What if the move goes the other way? If one son and his family moves in with Mom and another doesn't, that too could require rewriting a will. If the son living with Mom has his name added to the deed, he could inherit part or all of the house outside of Mom's estate, wrecking her plans to divide her estate evenly among her kids. Conversely, if the son living with Mom has no ownership interest, what protection does his family have when Mom dies? Resolve these issues before Mom moves in.

Allocate Tax Breaks

Decide in advance who will pay for what, keeping in mind the tax consequences. In order to deduct mortgage interest or real estate taxes, you must be legally obligated to pay these bills and actually do so. If Mom's name isn't on the mortgage and she pays it, no one gets to claim the mortgage interest deduction. If Mom's name is on the deed and she writes the check for the real estate taxes, she can deduct those taxes, but the kids can't--unless she paid from a joint account.

It often makes more sense for the younger generation to pay and deduct all mortgage interest and taxes, since they're likely in a higher tax bracket. Mom can then reimburse them for her agreed share of household expenses.

Discuss Expectations

"You might think Mom is coming to help you with day care, but she might have a whole lot of other ideas of what she wants to do," says Elinor Ginzler, a senior vice president at AARP.

How often do you plan to eat dinner together? Who will cook and shop? Reinhold Mattes likes the arrangement he and his wife have with his mother-in-law. "She has supper with us six nights a week, and she takes us out one night a week," he says.

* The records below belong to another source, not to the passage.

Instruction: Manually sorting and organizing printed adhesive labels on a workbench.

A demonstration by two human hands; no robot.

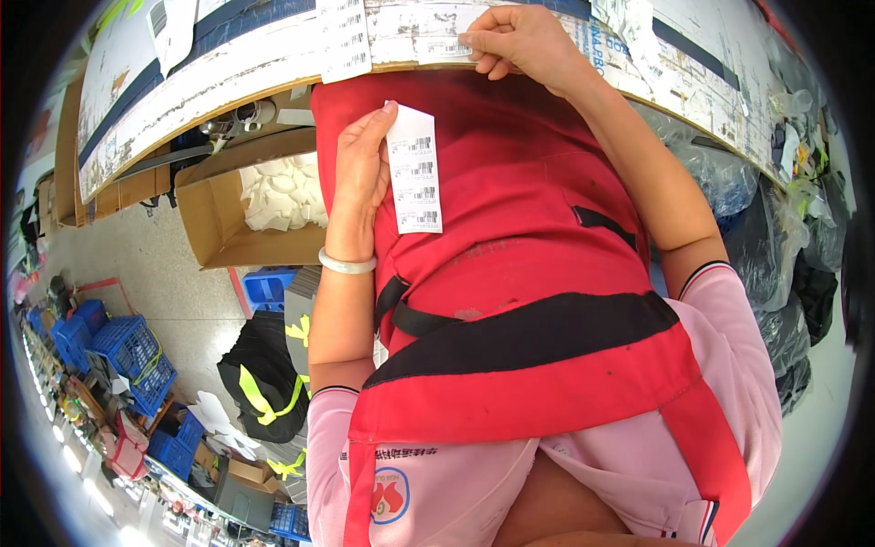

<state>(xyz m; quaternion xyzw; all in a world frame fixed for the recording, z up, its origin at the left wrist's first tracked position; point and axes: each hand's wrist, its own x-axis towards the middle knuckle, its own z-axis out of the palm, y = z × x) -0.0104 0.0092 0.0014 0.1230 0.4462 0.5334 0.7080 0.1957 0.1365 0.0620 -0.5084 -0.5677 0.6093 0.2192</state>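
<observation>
Label strip [417, 187] pinched in left hand [363, 150]
Right hand [521, 47], grip unclear, touches another label [441, 51] at its left.

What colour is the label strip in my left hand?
The label strip is white with black print, in the head view.

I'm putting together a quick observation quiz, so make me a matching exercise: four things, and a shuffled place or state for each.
1. left hand
2. right hand
3. apron
4. cardboard box

A. contains pale pieces
B. holds a label strip
C. red with black trim
D. fingertips beside a label on the worktable

Pairs: 1-B, 2-D, 3-C, 4-A
</observation>
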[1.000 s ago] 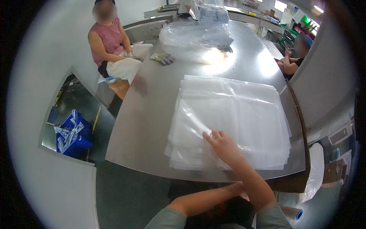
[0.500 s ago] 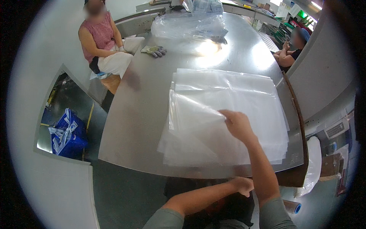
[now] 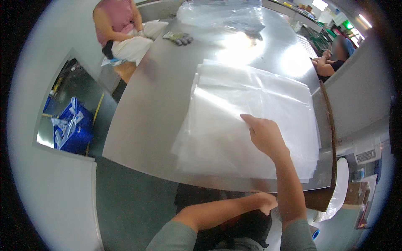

Three years ago Flora Gentry, 87, and her husband, Arva E. Gentry, 89, moved into a 1,450-square-foot garage apartment, complete with elevator, on her daughter Carole Davidson's Chesapeake Bay property. Before making the move A.E., a retired bank marketing officer, insisted on drawing up an agreement. "It set the parameters of how we're going to do this," he says, down to requiring that the Gentrys provide personal property insurance for their own belongings and pay a prorated share of the fees for an access road to the property.

"If they need us, we're here, and if we need them, they're here," says daughter Carole. "We're all together as such but still separate and independent. It's been a gift."